Several threads must traverse simultaneously an Iterator. A possible approach is to copy it before passing the reference to the threads. However, Scala practice aims at sharing immutable objects that do not need to be copied.
With the copy strategy, you would write something like:
//A single iterator producer
class Producer {
val iterator: Iterator[Foo] = produceIterator(...)
}
//Several consumers, living on different threads
class Consumer( p: Producer ) {
def consumeIterator = {
val iteratorCopy = copy( p.iterator ) //BROKEN !!!
while( iteratorCopy.hasNext ) {
doSomething( iteratorCopy.next )
}
}
}
However, it is difficult (or slow) to implement a copy method which is thread-safe.

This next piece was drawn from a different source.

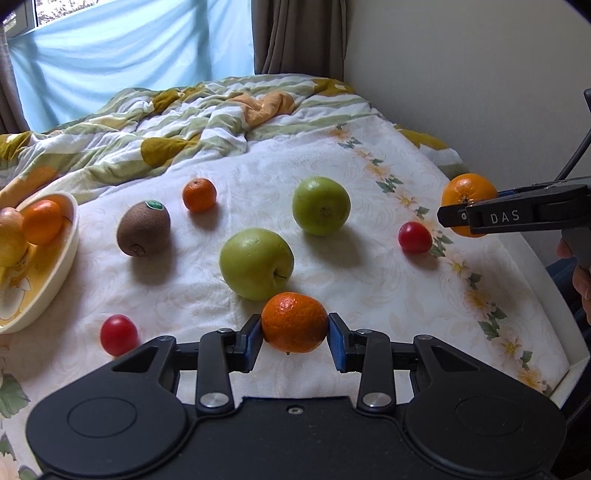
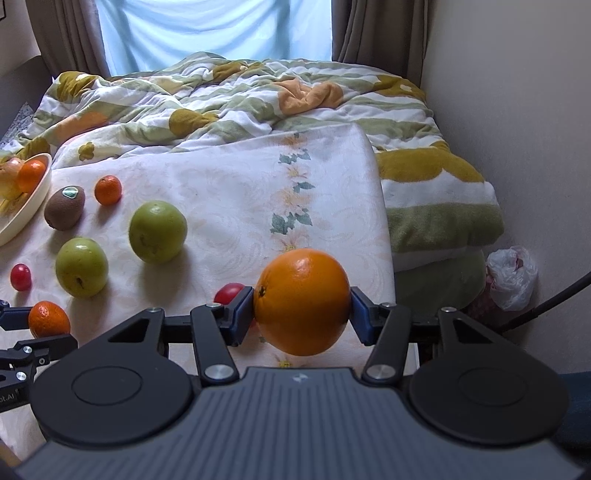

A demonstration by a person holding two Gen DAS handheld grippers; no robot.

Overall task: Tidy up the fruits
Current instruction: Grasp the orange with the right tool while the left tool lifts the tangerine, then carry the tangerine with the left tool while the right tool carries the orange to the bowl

A possible solution using immutability will be:
class Producer {
val lst: List[Foo] = produceIterator(...).toList
def iteratorCopy = list.iterator
}
class Consumer( p: Producer ) {
def consumeIterator = {
val iteratorCopy = p.iteratorCopy
while( iteratorCopy.hasNext ) {
doSomething( iteratorCopy.next )
}
}
}
The producer will call produceIterator once at construction. It it immutable because its state is only a list which is also immutable. The iteratorCopy is also thread-safe, because the list is not modified when creating the copy (so several thread can traverse it simultaneously without having to lock).
Note that calling list.iterator does not traverse the list. So it will not decrease performances in any way (as opposed to really copying the iterator each time).